Pick out the lines below with "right" and list them.

Input data:
________________

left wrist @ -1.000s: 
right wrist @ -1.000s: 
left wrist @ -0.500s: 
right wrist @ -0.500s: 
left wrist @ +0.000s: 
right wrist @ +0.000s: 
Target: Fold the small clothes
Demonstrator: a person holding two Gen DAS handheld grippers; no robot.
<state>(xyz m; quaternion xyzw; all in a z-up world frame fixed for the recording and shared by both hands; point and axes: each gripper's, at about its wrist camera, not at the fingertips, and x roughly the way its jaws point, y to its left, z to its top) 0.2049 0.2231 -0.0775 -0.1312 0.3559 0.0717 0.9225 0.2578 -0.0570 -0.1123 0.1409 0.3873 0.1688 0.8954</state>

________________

Response to this task:
right wrist @ -1.000s: 
right wrist @ -0.500s: 
right wrist @ +0.000s: 

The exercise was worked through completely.